Context
India’s recent GDP growth estimates have fallen, exposing challenges in economic policymaking and highlighting the need for reforms to achieve the vision of becoming a developed nation by 2047.
Need for Growth-Oriented Policies
- High-Income Status: Achieving this requires sustained reforms and strategies targeting growth.
- Policy Consistency: Long-term economic performance hinges on well-crafted, stable policies.
Challenges Hindering Growth
- Persistent State Intervention
- Nehruvian socialist impulses continue to influence policymaking, slowing modernization.
- Excessive government control clashes with the vision of a market-driven economy.

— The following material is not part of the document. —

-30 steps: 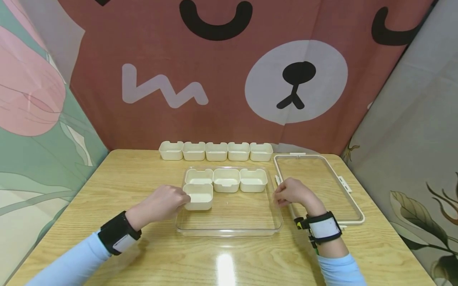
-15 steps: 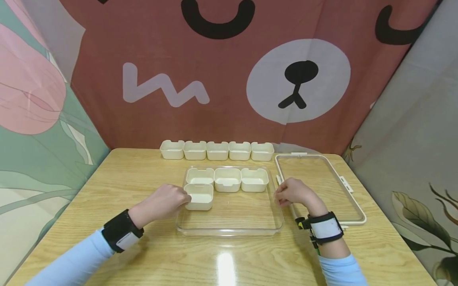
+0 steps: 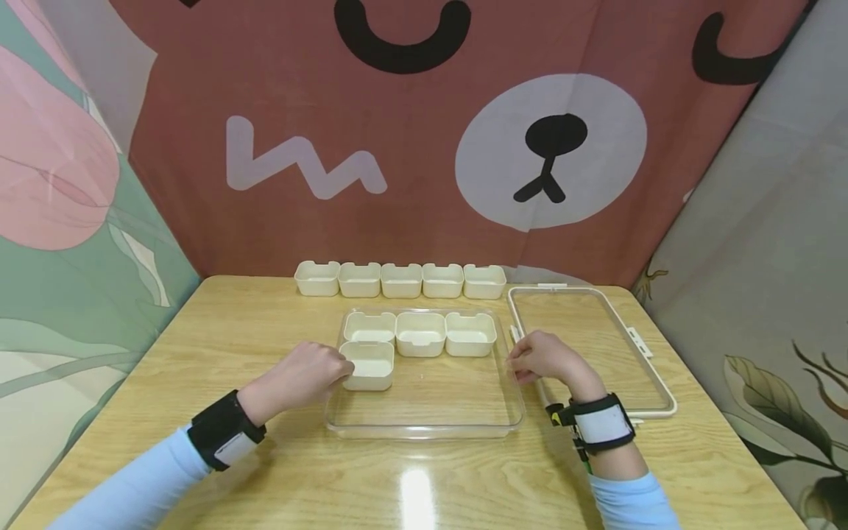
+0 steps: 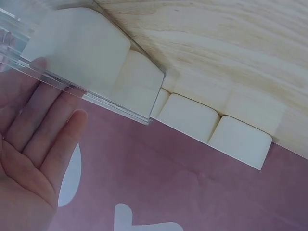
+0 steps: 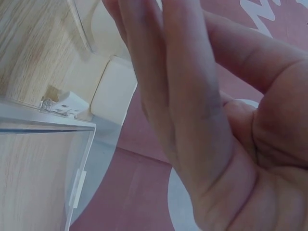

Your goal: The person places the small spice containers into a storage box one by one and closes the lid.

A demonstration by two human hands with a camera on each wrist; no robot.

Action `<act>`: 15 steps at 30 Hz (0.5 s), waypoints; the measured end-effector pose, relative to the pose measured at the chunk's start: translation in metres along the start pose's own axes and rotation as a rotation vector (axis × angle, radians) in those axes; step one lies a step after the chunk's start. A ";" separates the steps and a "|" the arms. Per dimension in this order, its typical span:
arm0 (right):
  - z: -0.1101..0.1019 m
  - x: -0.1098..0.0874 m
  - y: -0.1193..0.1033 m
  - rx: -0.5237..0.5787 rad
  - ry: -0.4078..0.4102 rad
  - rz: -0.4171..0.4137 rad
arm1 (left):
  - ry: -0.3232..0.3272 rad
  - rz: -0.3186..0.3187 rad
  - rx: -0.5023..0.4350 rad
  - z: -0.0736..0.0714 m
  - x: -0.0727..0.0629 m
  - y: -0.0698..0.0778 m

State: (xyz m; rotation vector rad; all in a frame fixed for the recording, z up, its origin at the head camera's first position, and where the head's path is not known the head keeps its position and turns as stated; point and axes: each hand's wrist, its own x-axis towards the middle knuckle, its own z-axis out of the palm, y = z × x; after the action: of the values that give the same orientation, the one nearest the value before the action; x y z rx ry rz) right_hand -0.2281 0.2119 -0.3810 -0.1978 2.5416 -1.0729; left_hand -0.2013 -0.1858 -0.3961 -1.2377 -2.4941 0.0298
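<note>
A clear plastic tray (image 3: 424,430) lies mid-table with several small cream bins in it: three along its back and one cream bin (image 3: 367,375) at front left. At that bin's left side, my left hand (image 3: 308,375) pinches its rim. In the left wrist view the other fingers (image 4: 57,120) of this hand hang outside the clear wall, fairly straight. My right hand (image 3: 546,357) holds the tray's right wall between thumb and fingers. The right wrist view shows its long fingers (image 5: 192,96) close up, with their tips out of frame.
Several more cream bins (image 3: 400,281) stand in a row at the table's back edge. A clear lid with a white frame (image 3: 656,383) lies right of the tray, partly beneath the right forearm. Patterned cloth (image 3: 411,184) hangs behind the wooden table (image 3: 265,493).
Both hands and the bins stay where they were. Only the head view shifts very slightly.
</note>
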 end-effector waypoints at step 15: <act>0.000 -0.002 -0.001 0.000 -0.007 -0.009 | 0.008 0.007 0.016 0.001 0.002 0.003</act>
State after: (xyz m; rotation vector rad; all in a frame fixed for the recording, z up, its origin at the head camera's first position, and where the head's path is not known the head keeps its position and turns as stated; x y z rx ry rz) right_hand -0.2261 0.2116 -0.3802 -0.2129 2.5370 -1.0736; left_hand -0.2002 -0.1826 -0.3969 -1.2374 -2.4781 0.0466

- Infrastructure and FDI Deficits
- Despite robust infrastructure projects, declining FDI inflows impede growth.
- Judicial and Bureaucratic Hurdles
- Delays in conflict resolution and inconsistent judicial decisions discourage investments.
- Economic Disparities
- A growing gap between per-capita income and aggregate economic size limits equitable growth.
Issues with Current Economic Policies
- GDP Growth Decline
- GDP growth dropped to 5.4% (Q2 FY24), down from 8% five quarters ago, raising concerns over forecasting and economic strategy.
- High Taxation Rates
- Tax-to-GDP ratio at 19% is higher than regional peers (China: 16%, Vietnam: 13%), reducing economic competitiveness.
- Declining FDI
- Withdrawal from Bilateral Investment Treaties (BITs) increases risks for investors.
- Tight Monetary Policies
- Real repo rates higher than global non-advanced economies create contractionary pressures on growth.

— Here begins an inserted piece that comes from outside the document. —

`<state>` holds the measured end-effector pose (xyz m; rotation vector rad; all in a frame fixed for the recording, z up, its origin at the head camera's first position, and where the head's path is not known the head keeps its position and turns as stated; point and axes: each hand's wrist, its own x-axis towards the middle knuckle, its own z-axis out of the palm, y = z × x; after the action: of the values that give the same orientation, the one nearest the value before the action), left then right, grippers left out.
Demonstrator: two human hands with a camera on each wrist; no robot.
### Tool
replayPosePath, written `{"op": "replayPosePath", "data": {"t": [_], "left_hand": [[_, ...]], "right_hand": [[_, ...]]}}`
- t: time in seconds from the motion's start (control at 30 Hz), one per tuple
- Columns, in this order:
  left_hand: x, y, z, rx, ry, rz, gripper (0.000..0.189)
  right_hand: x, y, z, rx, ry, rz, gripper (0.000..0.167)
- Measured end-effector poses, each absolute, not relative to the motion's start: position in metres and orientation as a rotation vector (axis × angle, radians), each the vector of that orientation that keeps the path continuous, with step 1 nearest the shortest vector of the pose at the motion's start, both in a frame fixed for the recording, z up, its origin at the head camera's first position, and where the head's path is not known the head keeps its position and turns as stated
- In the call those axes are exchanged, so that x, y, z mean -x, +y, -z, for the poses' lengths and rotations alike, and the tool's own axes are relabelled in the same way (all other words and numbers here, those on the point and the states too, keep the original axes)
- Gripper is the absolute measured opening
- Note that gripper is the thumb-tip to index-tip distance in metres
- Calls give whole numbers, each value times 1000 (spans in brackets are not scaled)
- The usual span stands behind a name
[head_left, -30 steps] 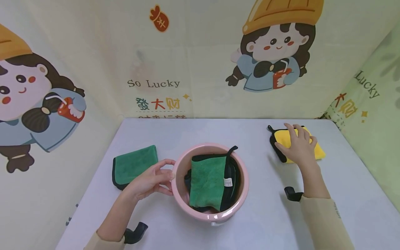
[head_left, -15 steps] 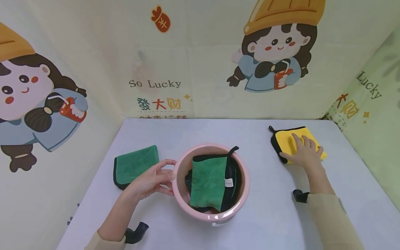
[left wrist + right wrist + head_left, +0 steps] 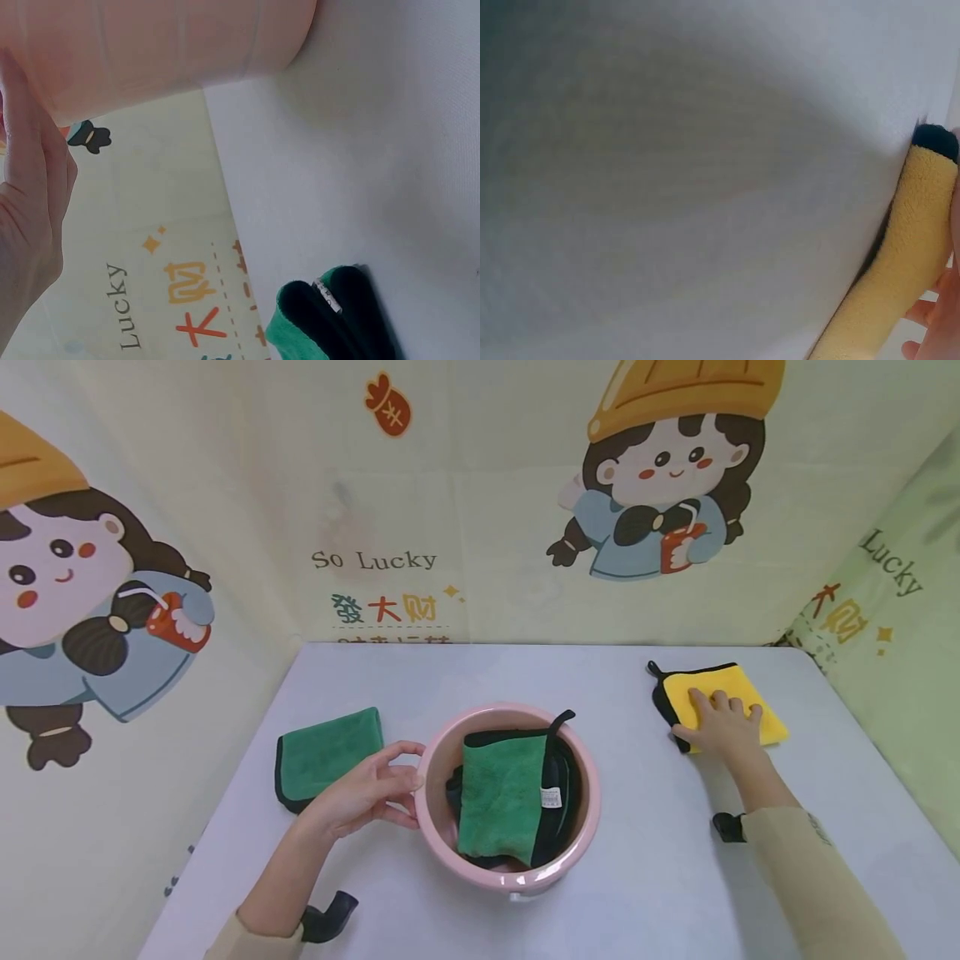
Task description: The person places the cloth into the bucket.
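Fingers of the right hand [image 3: 726, 728] are spread across the yellow cloth [image 3: 738, 683], out to the right on the table [image 3: 637, 868]! Its near part is covered by the hand, the thumb is laid by the near left corner, and the far edge is left bare beyond the fingertips; whether any fold is pinched cannot be told.

Over to the middle: the bucket [image 3: 508, 882] is touched at its left rim by the left hand [image 3: 371, 795], fingers bent and parted. Whether the rim is pinched cannot be told either. Inside, the inner cloth [image 3: 501, 797], green with black edging, is seen folded. Just beyond the left wrist, the outer cloth [image 3: 330, 756], also green, is laid on the table.

Close up, from the right wrist, the yellow cloth's thick rounded side and black end are shown, fingers glimpsed past it; its black loop [image 3: 656, 669] is shown only from the head. From the left wrist, the bucket's outer wall is revealed with faint pale lines, and a white label [image 3: 328, 295] is spotted on the outer cloth, hidden from above. The inner cloth is seen by the head camera alone!
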<state>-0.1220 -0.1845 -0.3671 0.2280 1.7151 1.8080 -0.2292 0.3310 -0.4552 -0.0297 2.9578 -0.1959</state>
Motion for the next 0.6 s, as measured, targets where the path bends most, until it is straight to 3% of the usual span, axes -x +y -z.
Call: {"op": "replayPosePath", "data": {"t": [0.6], "left_hand": [[121, -184, 366, -223, 1726, -1812, 42]], "right_hand": [[235, 328, 463, 126, 3070, 6, 45]]}}
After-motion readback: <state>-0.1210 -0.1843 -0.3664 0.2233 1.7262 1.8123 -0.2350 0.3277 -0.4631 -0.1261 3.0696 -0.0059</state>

- Retrospective Tax Policies
- Practices like indexation benefit removal undermine investor confidence and harm the ease-of-living agenda.
Reforms Needed
- Reinvigorate BITs
- Re-enter and renegotiate Bilateral Investment Treaties to provide security for foreign investors.
- Reform Tax Policies
- Lower tax rates and eliminate retrospective tax changes to attract investments.
- Balance Monetary Policies
- Align repo rates with non-advanced economies to adopt a growth-friendly monetary stance.
- Institutional Strengthening
- Focus on timely conflict resolution, enforcing contracts, and ensuring policy consistency.
- Adopt Best Practices
- Learn from East Asian models with lower tax-to-GDP ratios and higher growth.
- Address Statist Policies
- Limit socialist legacies to align with a reduced state intervention model, enhancing private sector participation.
Way Forward
To achieve the vision of Viksit Bharat, India must embrace pro-growth reforms emphasizing economic liberalization, institutional strengthening, and policy consistency, ensuring equitable and sustainable growth.